:: ACTIVITY ::
Reproduce each entry below in full, exactly as it was given.

=== EXTRACTED RECORDS ===

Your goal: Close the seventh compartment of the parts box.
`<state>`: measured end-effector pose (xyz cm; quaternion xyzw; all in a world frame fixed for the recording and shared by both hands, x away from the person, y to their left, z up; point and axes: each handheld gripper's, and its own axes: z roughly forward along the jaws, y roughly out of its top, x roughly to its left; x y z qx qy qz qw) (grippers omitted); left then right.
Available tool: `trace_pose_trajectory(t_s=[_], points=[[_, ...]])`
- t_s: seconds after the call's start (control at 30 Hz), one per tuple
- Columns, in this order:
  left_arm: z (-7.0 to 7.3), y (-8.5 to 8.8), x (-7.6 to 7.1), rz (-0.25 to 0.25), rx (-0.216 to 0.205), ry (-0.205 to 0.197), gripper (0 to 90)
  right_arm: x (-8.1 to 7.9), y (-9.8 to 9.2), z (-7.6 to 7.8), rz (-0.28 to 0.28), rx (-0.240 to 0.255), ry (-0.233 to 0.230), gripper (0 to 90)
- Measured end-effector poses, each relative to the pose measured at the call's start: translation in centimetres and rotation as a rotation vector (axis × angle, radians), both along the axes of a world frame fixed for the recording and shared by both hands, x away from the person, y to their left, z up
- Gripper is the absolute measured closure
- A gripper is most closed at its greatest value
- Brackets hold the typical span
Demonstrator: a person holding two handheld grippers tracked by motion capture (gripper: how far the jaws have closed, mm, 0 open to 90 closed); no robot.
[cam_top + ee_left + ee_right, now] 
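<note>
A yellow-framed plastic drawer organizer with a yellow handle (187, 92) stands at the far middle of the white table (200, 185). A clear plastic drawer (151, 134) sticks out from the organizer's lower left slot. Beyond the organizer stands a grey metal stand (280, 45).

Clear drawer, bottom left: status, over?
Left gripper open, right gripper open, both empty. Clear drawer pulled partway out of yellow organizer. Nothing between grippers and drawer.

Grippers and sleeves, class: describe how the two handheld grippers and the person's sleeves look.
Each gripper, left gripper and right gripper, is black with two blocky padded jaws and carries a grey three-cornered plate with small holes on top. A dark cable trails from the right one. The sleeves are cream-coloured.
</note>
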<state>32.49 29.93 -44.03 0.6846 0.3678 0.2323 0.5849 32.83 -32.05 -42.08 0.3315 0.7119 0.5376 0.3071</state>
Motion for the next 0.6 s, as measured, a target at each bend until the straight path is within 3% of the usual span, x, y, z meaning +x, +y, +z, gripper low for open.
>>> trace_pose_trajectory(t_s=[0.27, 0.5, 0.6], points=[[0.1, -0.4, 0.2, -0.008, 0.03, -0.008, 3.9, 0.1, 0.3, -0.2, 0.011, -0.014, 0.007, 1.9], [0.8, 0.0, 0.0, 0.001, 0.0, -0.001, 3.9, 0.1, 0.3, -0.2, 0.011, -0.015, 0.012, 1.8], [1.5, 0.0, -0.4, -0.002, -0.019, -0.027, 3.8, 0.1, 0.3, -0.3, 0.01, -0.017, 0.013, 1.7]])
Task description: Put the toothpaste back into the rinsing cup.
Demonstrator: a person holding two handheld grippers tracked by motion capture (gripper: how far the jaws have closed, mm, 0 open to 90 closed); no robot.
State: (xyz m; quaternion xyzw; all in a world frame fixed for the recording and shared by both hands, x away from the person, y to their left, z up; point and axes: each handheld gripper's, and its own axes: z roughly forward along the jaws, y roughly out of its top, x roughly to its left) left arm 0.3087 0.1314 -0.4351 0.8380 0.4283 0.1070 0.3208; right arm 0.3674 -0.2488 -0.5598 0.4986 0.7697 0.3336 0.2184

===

:: COMPLETED TASK ::
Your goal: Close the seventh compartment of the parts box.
`<state>`: measured end-effector pose (xyz cm; quaternion xyzw; all in a world frame fixed for the recording and shared by both hands, x away from the person, y to their left, z up; point and axes: each handheld gripper's, and its own axes: z roughly forward along the jaws, y roughly out of its top, x roughly to its left; x y z qx qy qz qw) (grippers omitted); left then right.
Available tool: `trace_pose_trajectory(t_s=[_], points=[[_, ...]])`
- t_s: seconds after the call's start (control at 30 Hz), one per tuple
- Columns, in this order:
  left_arm: z (-7.0 to 7.3), y (-8.5 to 8.8), x (-7.6 to 7.1), rz (-0.25 to 0.25), rx (-0.216 to 0.205), ry (-0.205 to 0.197), gripper (0 to 90)
  right_arm: x (-8.1 to 7.9), y (-9.8 to 9.2), z (-7.6 to 7.8), rz (-0.28 to 0.28), rx (-0.240 to 0.255), ry (-0.233 to 0.230), gripper (0 to 90)
- Measured end-effector poses, each relative to the pose measured at the call's start: translation in centimetres and rotation as a rotation vector (axis × angle, radians), both along the axes of a world frame fixed for the recording and shared by both hands, x away from the person, y to their left, z up
- Gripper is the absolute measured closure
- A gripper is most closed at its greatest value
- Brackets hold the typical span
Demonstrator: a person holding two handheld grippers tracked by motion capture (gripper: how far the jaws have closed, mm, 0 open to 90 closed); no robot.
[cam_top + ee_left + ee_right, now] 
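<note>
A yellow-framed plastic drawer organizer with a yellow handle (187, 92) stands at the far middle of the white table (200, 185). A clear plastic drawer (151, 134) sticks out from the organizer's lower left slot. Beyond the organizer stands a grey metal stand (280, 45).

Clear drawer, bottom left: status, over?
Left gripper open, right gripper open, both empty. Clear drawer pulled partway out of yellow organizer. Nothing between grippers and drawer.

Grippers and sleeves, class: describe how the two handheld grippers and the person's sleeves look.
Each gripper, left gripper and right gripper, is black with two blocky padded jaws and carries a grey three-cornered plate with small holes on top. A dark cable trails from the right one. The sleeves are cream-coloured.
</note>
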<state>32.49 29.93 -44.03 0.6846 0.3678 0.2323 0.5849 32.83 -32.05 -42.08 0.3315 0.7119 0.5376 0.3071</state>
Motion for the next 0.6 s, as measured, a target at each bend until the straight path is within 3% of the usual span, x, y, z meaning +x, +y, +z, gripper low for open.
>>> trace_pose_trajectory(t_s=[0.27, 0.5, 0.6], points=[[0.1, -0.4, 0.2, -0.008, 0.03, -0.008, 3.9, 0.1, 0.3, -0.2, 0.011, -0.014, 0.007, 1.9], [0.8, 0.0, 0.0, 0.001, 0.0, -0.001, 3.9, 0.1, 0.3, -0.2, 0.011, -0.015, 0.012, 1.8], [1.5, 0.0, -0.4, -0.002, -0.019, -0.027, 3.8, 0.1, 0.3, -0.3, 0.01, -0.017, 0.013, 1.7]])
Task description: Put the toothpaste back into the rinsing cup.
Demonstrator: a person holding two handheld grippers tracked by motion capture (gripper: how far the jaws have closed, mm, 0 open to 90 closed); no robot.
State: (xyz m; quaternion xyzw; all in a world frame fixed for the recording and shared by both hands, x away from the person, y to their left, z up; point and axes: each handheld gripper's, and its own axes: z roughly forward along the jaws, y roughly out of its top, x roughly to its left) left arm 0.3087 0.1314 -0.4351 0.8380 0.4283 0.1070 0.3208; right arm 0.3674 -0.2488 -0.5598 0.4986 0.7697 0.3336 0.2184

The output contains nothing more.